Besides, physical shopping trips are now more something to endure than enjoy; traipsing round shop after shop whilst getting hot and flustered in a mask is no one’s idea of fun. Furthermore, all that hand sanitiser means by the end of the day your hands will have been subjected to more alcohol than someone on a Zoom drinks night. Finally, you have no guarantee that what you’re buying will actually fit, as it’s no longer possible in many stores to try items on.

Therefore, online shopping seems like the perfect solution!
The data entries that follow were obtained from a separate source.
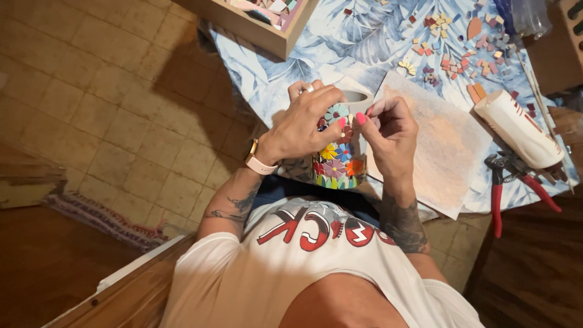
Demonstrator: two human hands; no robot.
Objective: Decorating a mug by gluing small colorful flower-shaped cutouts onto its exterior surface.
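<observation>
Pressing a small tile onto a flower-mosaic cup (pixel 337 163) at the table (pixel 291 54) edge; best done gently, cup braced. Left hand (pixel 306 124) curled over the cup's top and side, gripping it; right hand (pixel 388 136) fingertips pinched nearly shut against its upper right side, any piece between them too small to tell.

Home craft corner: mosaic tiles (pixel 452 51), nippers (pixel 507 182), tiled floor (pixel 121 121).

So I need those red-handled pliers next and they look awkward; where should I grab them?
Grip the red-handled pliers by the two splayed red handles, coming from the near edge of the table. The handle ends point toward you and lie bare, while the jaws sit up beside the white glue bottle.
</observation>
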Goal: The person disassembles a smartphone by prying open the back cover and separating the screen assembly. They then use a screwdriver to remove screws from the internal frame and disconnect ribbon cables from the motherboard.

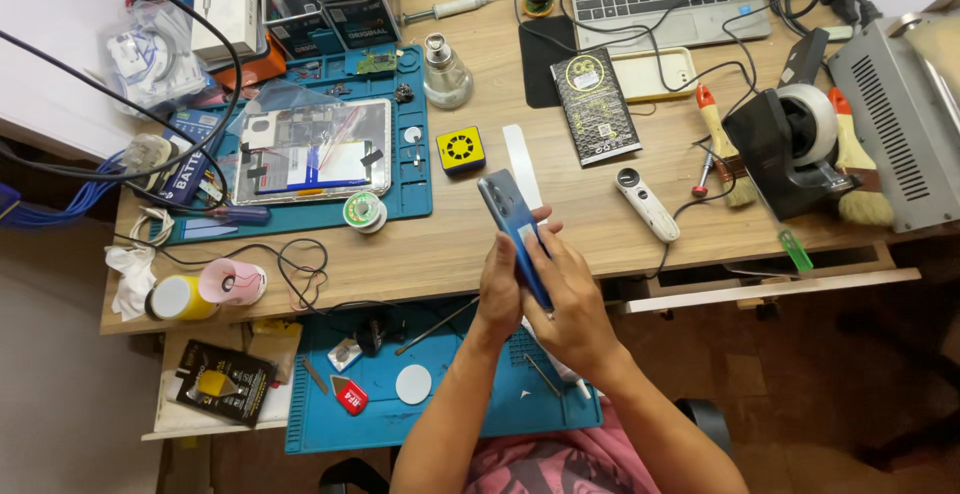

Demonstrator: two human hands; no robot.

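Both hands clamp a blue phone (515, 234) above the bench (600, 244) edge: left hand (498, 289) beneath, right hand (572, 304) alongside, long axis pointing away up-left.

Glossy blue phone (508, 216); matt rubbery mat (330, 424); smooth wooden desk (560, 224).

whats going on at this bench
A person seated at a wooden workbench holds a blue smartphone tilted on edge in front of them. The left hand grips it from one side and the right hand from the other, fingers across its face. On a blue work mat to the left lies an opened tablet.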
You can browse from the comfort of your home and get things delivered straight to your door at lightning speed, and what’s more, many retailers are now increasing their return time. This means if an item doesn’t quite work for you, then you’re free to just pop it back in the post. Companies such as H & M allow you 28 days to return an item and ASOS is now promising a very generous returns policy of up to 45 days. This is great for the fact you can easily have a whole new wardrobe delivered to your door, with the promise of returning anything hassle-free, but it’s not quite such good news for our environment...

Returns company Optoro estimates that up to 2.3 billion kilograms of waste is generated just by returns every single year, emitting 15 million tons of carbon dioxide into our atmosphere. Online clothes are the single biggest contributing factor to this, as consumers are 15-20% more likely to return an online order than a purchase from a physical store. This colossal wastage stems partly from transport emissions- those ill-fitting jeans don’t just go back to the shop they came from. More often than not, they’ll get sent across the world in a global logistics system to be processed in a country far away- and if it’s fast fashion, probably in a country where the workers are underpaid and overworked.
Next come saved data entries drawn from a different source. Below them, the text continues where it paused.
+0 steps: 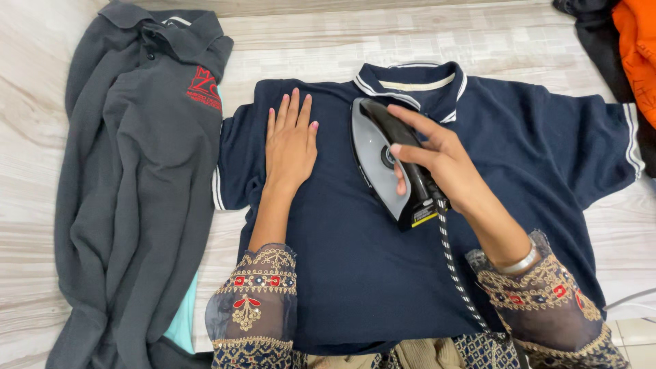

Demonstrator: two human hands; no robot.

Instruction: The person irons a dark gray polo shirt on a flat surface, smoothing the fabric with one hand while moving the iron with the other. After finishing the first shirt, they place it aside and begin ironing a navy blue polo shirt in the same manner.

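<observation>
A navy polo shirt (355, 266) with a white-striped collar lies spread flat on a pale wood-grain surface (41, 137). My left hand (290, 143) rests palm down, fingers together, on the shirt's left chest area. My right hand (437, 160) grips the black handle of a grey electric iron (377, 160), which sits on the shirt just below the collar, its tip pointing toward the collar. A black-and-white braided cord (454, 263) runs from the iron's heel down toward me.
A dark grey polo shirt (137, 191) with a red chest emblem lies bunched lengthwise at the left, a teal cloth (183, 321) beneath it. An orange garment (639, 48) and a black one (601, 41) lie at the top right corner.
</observation>
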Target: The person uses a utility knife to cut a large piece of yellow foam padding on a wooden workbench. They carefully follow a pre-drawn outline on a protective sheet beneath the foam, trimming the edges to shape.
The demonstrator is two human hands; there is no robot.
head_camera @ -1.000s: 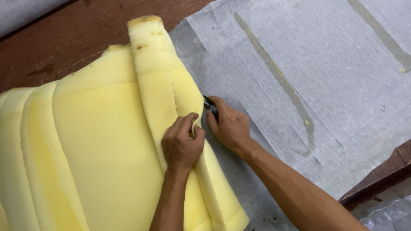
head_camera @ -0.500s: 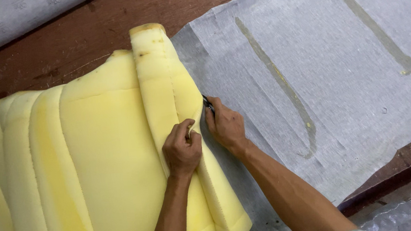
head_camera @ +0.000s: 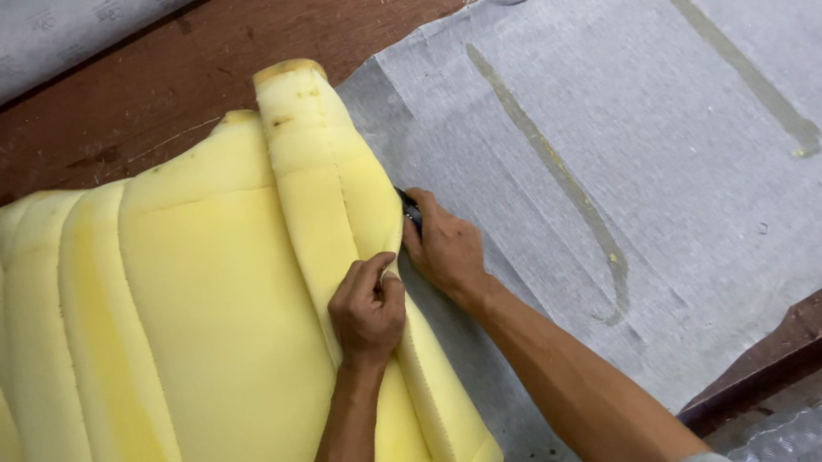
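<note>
Head cam looking straight down here. My left hand [head_camera: 366, 311] is pinched shut on the folded-back edge of the yellow foam sheet [head_camera: 208, 311], holding that flap up and over to the left. My right hand [head_camera: 445, 248] is just beside it, closed around a small dark cutting tool [head_camera: 411, 208] whose tip sits right at the seam where foam meets the grey backing fabric [head_camera: 643, 138]. That seam runs up and away from both hands, slightly leftward, so the right hand is nearer to it. The foam looks thick, soft and stitched into channels, browned at the top corner. The fabric lies flat on a reddish wooden table [head_camera: 165, 74].
</note>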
Furthermore, despite the long and arduous journey these clothes take in order to be processed, well, the processing just isn’t that good. For some lucky garments, they’ll be returned to the manufacturer for resale, but up to half of the returned garments will be sold at a minimal cost to liquidators who will destroy stock and send it to landfill. What’s worse, this 50% of clothes aren’t noticeably damaged in a way that would make them unsellable. Insignificant factors such as how the packaging was opened affect how efficiently they can be processed, and this means those perfectly wearable items are wrongly discarded when they are easily worthy of a long and fulfilling life in someone’s wardrobe.

So, what can we as consumers do to ensure our fashion habits aren’t having a catastrophic impact on the planet? First things first, consider whether you need the item in question. Do you have something similar, and will this be an item you will wear often? Then, is the item an in-trend, current fashion item at knockoff price, or is it an investment piece? This isn’t a sure-fire way to determine the chances of a second life post-return, but it gives some indication. Thirdly, where are you getting the item from? If the retailer in question has shady ethics when it comes to their manufacturing process, then they probably aren’t squeaky clean when it comes to a sustainable returns policy.

Finally, consider whether you could find a similar or better item in pre-loved condition. Apps like Depop and Vinted are gaining popularity, especially with Gen Z and young millennials for affordable outfits at a fraction of the cost of new. This also has the bonus of creating unique outfits with bold statements, perfect for creating an individual style.

This is becoming increasingly favourable, with Depop reporting over a 90% increase in traffic since April 1st. This is incredibly exciting as it provides a glimpse of positivity for the future of sustainable fashion; a future where we can look our best for ourselves whilst simultaneously doing our best for the environment.